Lembravam-se do Ruço a bater com as fuças no chão enlameado, naquele dia que foram andar de bicicleta para a pista de motocrosse. Ou de como ele ficou com as calças todas molhadas, na zona que desce dos genitais para os joelhos, e não fora razão outra que fosse terem-se libertado as águas, quando por fim uma moçoila se prontificou a livrá-lo do estado virginal em que repousava desde a nascença – e como a efeméride ficaria adiada para segundas núpcias, que não foram do conhecimento dos amigos que patrocinaram a ocasião falhada.
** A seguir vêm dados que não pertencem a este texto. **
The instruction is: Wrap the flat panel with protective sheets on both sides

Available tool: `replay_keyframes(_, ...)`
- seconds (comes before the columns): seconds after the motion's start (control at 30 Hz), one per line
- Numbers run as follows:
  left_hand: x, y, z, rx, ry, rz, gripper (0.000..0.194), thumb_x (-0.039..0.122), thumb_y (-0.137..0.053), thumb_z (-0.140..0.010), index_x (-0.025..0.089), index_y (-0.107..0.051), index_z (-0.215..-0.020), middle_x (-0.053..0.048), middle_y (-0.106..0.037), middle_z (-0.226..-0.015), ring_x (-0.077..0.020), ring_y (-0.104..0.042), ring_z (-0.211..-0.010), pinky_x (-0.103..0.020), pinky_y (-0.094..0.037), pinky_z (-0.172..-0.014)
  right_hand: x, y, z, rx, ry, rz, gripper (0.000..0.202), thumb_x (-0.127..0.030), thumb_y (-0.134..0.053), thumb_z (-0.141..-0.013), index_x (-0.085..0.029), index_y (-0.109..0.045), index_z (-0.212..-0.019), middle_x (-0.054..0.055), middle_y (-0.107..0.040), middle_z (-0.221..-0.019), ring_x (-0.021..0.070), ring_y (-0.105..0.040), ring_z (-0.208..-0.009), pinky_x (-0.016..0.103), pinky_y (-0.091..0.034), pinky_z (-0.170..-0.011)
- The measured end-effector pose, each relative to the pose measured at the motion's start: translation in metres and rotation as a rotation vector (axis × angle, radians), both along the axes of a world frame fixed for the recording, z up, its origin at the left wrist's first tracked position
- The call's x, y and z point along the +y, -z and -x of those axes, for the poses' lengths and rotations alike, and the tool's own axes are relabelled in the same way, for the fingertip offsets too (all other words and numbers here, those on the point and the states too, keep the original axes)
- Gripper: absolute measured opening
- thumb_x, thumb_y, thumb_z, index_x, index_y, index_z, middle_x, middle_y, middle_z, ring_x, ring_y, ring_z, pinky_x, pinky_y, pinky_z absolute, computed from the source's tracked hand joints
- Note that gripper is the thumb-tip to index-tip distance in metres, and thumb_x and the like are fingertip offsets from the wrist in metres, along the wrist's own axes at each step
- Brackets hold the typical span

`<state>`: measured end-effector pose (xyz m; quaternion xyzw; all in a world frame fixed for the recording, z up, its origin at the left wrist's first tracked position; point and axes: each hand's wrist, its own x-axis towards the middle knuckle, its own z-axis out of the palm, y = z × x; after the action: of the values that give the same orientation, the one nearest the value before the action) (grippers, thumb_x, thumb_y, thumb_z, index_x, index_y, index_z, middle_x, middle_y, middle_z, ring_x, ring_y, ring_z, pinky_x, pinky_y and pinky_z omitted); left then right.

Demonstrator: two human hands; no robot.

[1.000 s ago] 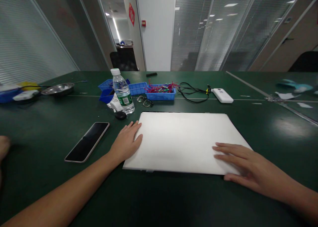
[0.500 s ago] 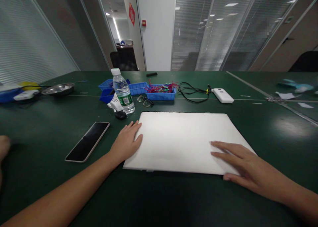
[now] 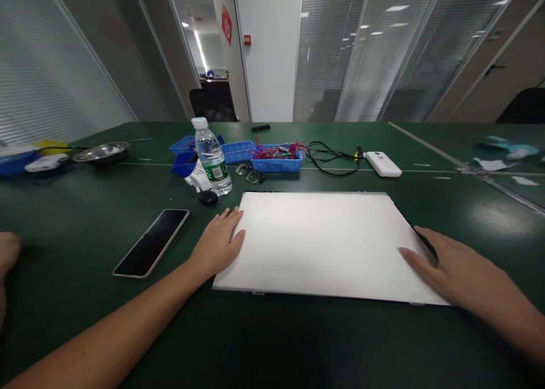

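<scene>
A flat white board (image 3: 327, 244) lies on the dark green table (image 3: 272, 338) in front of me. My left hand (image 3: 219, 241) rests on the board's left edge, fingers apart and thumb over the white surface. At the board's right edge is my right hand (image 3: 451, 264), with the thumb over the surface and the fingers outside the edge, spread from the thumb. Neither hand is closed round anything. To the left of my left hand lies a phone (image 3: 151, 243) with a dark screen.
Beyond the board stand a water bottle (image 3: 212, 162), a black mouse (image 3: 208, 197), glasses (image 3: 254, 176), a blue tray (image 3: 276, 165) of red wires, black cable (image 3: 330, 159) and a white device (image 3: 382, 164). A metal dish (image 3: 101, 153) is at the left; another person's hand (image 3: 8, 252) shows at the left edge.
My right hand has moved right, from over the board's surface to its right edge, with the thumb now apart from the fingers. My left hand stays at the left edge.
</scene>
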<state>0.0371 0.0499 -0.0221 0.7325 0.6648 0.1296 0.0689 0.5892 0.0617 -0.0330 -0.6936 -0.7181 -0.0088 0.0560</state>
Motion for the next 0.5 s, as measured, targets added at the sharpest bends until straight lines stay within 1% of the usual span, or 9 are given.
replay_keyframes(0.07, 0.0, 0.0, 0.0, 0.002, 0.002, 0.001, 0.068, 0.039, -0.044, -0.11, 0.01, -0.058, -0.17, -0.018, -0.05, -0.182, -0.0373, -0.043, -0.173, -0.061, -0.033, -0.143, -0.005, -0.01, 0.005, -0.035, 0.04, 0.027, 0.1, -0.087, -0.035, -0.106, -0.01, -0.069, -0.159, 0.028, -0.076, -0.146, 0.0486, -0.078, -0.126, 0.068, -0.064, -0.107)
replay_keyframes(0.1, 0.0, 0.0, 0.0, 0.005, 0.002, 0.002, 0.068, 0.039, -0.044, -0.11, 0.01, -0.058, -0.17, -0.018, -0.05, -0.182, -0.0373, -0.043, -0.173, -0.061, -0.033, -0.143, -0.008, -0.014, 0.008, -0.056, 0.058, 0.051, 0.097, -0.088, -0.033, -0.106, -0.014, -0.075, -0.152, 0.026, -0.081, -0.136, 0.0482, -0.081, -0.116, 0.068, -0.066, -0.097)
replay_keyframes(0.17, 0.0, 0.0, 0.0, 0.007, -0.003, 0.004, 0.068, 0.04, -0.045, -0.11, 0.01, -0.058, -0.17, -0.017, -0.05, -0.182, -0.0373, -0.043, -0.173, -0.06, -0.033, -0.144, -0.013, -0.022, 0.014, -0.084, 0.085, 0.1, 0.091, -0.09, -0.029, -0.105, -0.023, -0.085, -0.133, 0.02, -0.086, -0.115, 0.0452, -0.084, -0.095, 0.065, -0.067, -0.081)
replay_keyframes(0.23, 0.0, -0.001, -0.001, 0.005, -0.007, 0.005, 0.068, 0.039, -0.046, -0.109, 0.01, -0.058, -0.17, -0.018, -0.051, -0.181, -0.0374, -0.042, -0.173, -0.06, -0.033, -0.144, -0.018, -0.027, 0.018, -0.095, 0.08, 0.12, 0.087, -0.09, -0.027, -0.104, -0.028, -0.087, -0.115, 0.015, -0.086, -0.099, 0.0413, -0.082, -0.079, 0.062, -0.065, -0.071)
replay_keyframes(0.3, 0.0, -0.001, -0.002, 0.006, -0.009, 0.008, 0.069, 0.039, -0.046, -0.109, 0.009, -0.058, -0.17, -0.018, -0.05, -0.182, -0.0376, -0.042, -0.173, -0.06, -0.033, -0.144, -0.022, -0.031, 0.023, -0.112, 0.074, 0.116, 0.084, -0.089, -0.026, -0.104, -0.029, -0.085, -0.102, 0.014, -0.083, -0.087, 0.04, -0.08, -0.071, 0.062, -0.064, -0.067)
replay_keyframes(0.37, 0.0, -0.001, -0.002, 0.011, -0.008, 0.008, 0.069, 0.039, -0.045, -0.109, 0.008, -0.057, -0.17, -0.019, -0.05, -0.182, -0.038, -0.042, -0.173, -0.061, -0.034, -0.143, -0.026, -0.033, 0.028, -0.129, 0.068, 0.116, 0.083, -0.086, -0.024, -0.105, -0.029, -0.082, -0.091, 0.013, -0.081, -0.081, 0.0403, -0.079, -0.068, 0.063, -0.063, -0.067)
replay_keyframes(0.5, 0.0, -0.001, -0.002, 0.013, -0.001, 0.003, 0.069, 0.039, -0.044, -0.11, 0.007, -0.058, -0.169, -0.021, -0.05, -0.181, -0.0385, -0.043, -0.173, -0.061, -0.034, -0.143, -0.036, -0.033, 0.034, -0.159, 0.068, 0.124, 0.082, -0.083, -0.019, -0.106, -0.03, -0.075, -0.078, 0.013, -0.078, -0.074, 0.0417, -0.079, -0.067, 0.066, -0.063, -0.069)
Ou de outra vez, quando teimaram em dissolver a letargia das longas férias com partidas variadas (uns exemplos: tocar às campainhas e fugir a sete pés, molhar homens engravatados com cerveja em lata previamente agitada para toda a espuma se soltar na hora certa, pintar os para-brisas de carros pimpões com batom feminino fartamente rubro, colocar cubos de gelo debaixo do avantajado rabo de senhoras gordas no exato instante que antecedia o assentamento no banco do autocarro, ou travar o carro como quem promete boleia a quem a pedia na noite avançada e logo avançar uns metros quando o transeunte quase metia a mão na porta do carro).
Numa dessas partidas, estavam os da vida airada a distribuir chapadas pelos passageiros do comboio de longa distância que abalava do cais, quando notaram nuns ciganos que iam em sua direção para tirar desforço. O pobre Ruço, distraído como sempre, ficou aos pulos a ensaiar a próxima bofetada. Empolgado, nem deu conta da chegada dos ciganos que o puxaram pelos colarinhos e assentaram um arraial de porrada que deu direito a visita ao hospital.
Um dia, embebedaram o Ruço. Assim como assim, se o rapaz em sua sobriedade era um desastre pegado, haveria de ser bonito vê-lo com meia dúzia de canecos a turvarem os sentidos. Enganaram-se. O Ruço portou-se com fleuma digna de um lorde inglês. Não acusou, a quem o via de fora, um grama de álcool no sangue. Os amigos ficaram atónitos. E o Ruço aprendeu que, quando viesse o futuro e ele não quisesse ficar mal no retrato, trataria de beber uns copos. Já não era o Ruço desastrado que fizera as delícias dos amigos com outra linhagem estouvada.
O que ele não contava, era ter de frequentar os alcoólicos anónimos.